Ask if those fish are schoolies or spawners. Pretty much every major river on the East Coast has a group of "resident" stripers from one to five years of age. C&R fishing is great, but I'm looking for a 30 lb or better fish... and I'd prefer NOT to catch it from an inland lake (although some of those impoundments are producing 50s every year!) I want a striper who had to fight the tide four times a day, every day of her life.... and I want to release her if possible, so she can make more babies!


----------



## Sandcrab (Mar 20, 2002)

MJ,

Bet all those fish in the Potomac are schoolies and not spawners. Hear most of the female cows end up at the flats in the Northern part of the bay and the females usually don't feed until AFTER they spawn and then they leave. 

Last year in late March I caught dozens of stripers at Matapeake Pier during the C&R season but none were bigger than 24". All schoolies.

Striper season in NY used to open March 15 and the fish were waiting for any type of bait to be thrown at them. These bay fish are funny...

I look for the big guys at AI, Delaware surf, or IRI. Use bait at AI and the surf and lures for the IRI cows. 
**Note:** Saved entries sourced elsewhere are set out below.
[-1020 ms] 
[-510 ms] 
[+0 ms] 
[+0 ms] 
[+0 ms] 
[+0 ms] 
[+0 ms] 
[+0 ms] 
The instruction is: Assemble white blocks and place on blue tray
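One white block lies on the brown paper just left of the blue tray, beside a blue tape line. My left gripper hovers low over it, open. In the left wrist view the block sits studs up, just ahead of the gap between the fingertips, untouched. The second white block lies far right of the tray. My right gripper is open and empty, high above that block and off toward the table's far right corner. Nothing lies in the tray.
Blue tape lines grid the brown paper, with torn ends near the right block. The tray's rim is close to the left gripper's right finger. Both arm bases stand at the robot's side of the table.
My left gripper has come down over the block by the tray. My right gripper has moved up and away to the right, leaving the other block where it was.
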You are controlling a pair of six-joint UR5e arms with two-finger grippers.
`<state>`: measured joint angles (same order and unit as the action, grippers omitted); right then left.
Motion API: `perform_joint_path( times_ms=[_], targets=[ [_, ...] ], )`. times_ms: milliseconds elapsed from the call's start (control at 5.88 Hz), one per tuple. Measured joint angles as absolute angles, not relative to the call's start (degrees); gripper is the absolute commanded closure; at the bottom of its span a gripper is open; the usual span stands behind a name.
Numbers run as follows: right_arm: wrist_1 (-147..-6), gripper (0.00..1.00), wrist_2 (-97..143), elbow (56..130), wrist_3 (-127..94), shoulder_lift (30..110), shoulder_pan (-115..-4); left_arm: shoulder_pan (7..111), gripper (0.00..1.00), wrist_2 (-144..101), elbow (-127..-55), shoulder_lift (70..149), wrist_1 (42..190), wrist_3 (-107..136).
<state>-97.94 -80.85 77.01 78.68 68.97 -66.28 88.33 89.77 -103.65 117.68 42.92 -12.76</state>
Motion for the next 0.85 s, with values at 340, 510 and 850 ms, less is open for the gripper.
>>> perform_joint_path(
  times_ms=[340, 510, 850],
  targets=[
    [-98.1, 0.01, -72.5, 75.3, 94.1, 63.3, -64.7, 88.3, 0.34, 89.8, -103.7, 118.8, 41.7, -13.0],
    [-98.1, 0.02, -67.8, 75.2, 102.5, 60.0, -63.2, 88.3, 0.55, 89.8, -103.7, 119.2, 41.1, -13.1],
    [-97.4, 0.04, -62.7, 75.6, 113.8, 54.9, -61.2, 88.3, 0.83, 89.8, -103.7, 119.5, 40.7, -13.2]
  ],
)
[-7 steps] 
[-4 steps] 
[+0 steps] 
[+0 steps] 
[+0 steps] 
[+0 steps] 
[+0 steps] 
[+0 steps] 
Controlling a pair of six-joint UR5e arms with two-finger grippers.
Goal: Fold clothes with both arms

Nothing like sitting on a beach on the Atlantic watching the sun come up and the reels singing... 

Is it Spring yet???


----------



## catman (May 28, 2001)

I came across the Potomac this afternoon on my way back from the TidalFish Headboat Ho-Down in Virginia Beach this weekend and didn't see any ice although the river was a brown as it could be. I did see a couple of boats working the new I-95 construction and 1 boat working the shore line but couldn't tell much.

Catman.


----------



## Manayunk Jake (Oct 3, 2001)

Greetings catman!

If they were fishing that close to structure, they were probably targeting early season largemouths. Up here in PA on the Delaware the early stripers seem to prefer flats. Tonight the air temp goes down to 19 degrees again, so we won't see any solid action for a while. Wednesday is calling for rain, then we're supposed to get a string of fifty degree days. That will help motivate the fishermen, if not the fish! If the weekend's half decent, I'll make my postponed trip to the Shark River (NJ) for flatties. At least they respond to a three day warm-up....


----------